The adverse prognosis associated with FDG-avid NET as described above was described in the pre-PRRT era. We have recently published data regarding the efficacy of peptide receptor chemoradionuclide therapy (PRCRT) with Lutetium-177 DOTATATE (LuTate) combined with 5-fluorouracil (5FU) in a cohort of 52 patients with FDG-avid NET [41]. Despite the anticipated poor prognosis of this cohort, we demonstrated an unexpectedly long progression-free survival (PFS) of 48 months, with median overall survival of 55 months [40]. While retrospectively, our results have a lead-time bias which is disadvantageous to our analysis, as survival was measured not from diagnosis but from the time of PRCRT in a population who were previously treated with conventional therapeutic regimens including at least one line of chemotherapy in 67 %. We believe these favorable results demonstrate how PRCRT can successfully treat sites of poorly differentiated disease, “converting” some patients with aggressive NET back to a more indolent phenotype.

Post-therapy imaging is routinely performed which enables visualization of the actual radiotracer delivery.
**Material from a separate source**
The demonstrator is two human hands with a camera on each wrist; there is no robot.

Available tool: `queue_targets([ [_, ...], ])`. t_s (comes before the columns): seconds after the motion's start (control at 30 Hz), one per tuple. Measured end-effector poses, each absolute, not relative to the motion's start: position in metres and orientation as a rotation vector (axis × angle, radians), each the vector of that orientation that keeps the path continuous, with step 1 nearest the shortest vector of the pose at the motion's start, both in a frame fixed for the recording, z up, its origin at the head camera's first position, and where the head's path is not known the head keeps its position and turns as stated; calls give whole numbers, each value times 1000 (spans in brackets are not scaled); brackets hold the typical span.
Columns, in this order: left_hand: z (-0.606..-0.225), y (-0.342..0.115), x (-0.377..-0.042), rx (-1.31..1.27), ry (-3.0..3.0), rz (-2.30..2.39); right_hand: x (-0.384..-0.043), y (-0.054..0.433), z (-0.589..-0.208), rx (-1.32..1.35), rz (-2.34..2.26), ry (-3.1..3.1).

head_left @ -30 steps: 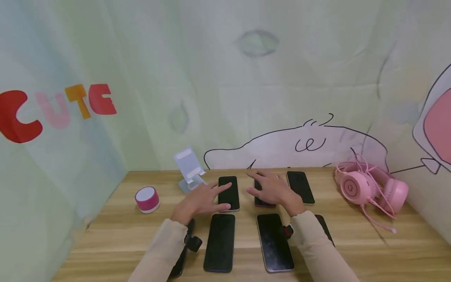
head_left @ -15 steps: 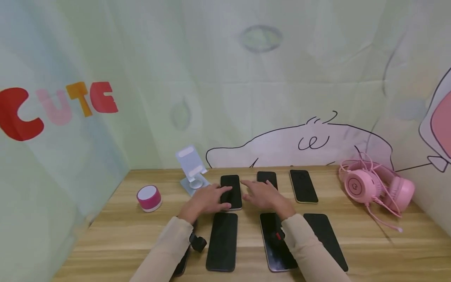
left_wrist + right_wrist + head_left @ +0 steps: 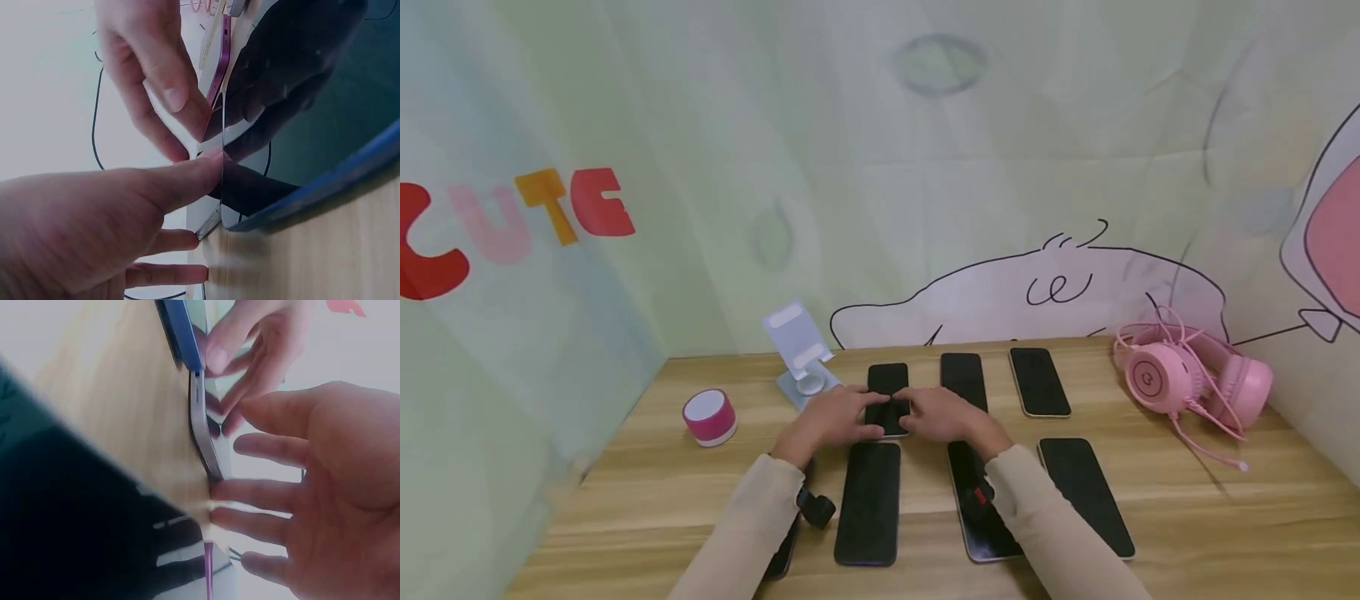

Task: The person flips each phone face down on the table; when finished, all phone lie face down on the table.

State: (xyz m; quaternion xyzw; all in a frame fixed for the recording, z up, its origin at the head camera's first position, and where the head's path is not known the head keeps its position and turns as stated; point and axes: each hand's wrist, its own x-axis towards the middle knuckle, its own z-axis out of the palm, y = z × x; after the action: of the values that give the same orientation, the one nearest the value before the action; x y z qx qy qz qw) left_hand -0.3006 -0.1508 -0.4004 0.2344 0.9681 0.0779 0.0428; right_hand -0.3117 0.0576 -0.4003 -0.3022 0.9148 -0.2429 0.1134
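Note:
Both hands meet over a small black smartphone (image 3: 887, 377) with a pale rim, lying screen up at the left of the back row. From its left side comes my left hand (image 3: 833, 417), index finger over the screen, thumb near the lower edge. My right hand (image 3: 942, 414) reaches in from the other side, its fingertips over the right edge. In the right wrist view the right hand (image 3: 337, 462) shows straight, spread fingers, with tips at the phone's silver side (image 3: 201, 425). The left hand's thumb (image 3: 194, 175) lies extended in the left wrist view.
Two more phones, one mid-back (image 3: 964, 377) and one back right (image 3: 1039, 382), share the back row. Several larger phones, including a dark one (image 3: 868, 504), lie in front, partly under the forearms. A phone stand (image 3: 797, 342), pink-and-white cylinder (image 3: 709, 417) and pink headphones (image 3: 1187, 383) stand around.
My right hand has moved left, from over the middle back phone to the right edge of the left one. My left hand stays at that phone. The head view has shifted slightly.

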Motion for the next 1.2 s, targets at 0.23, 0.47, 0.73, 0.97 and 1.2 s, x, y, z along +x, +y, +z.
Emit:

Dosimetry can be performed using a variety of techniques but is beyond the scope of this chapter. Our preference is to perform quantitative SPECT/CT for ¹⁷⁷Lu [42] or PET/CT for ⁹⁰Y, followed by voxel-based lesional dosimetry [43]. Knowledge of the actual dose of radiation delivered to sites of tumor and normal tissues is informative, but it can be challenging to use this information to inform future therapy.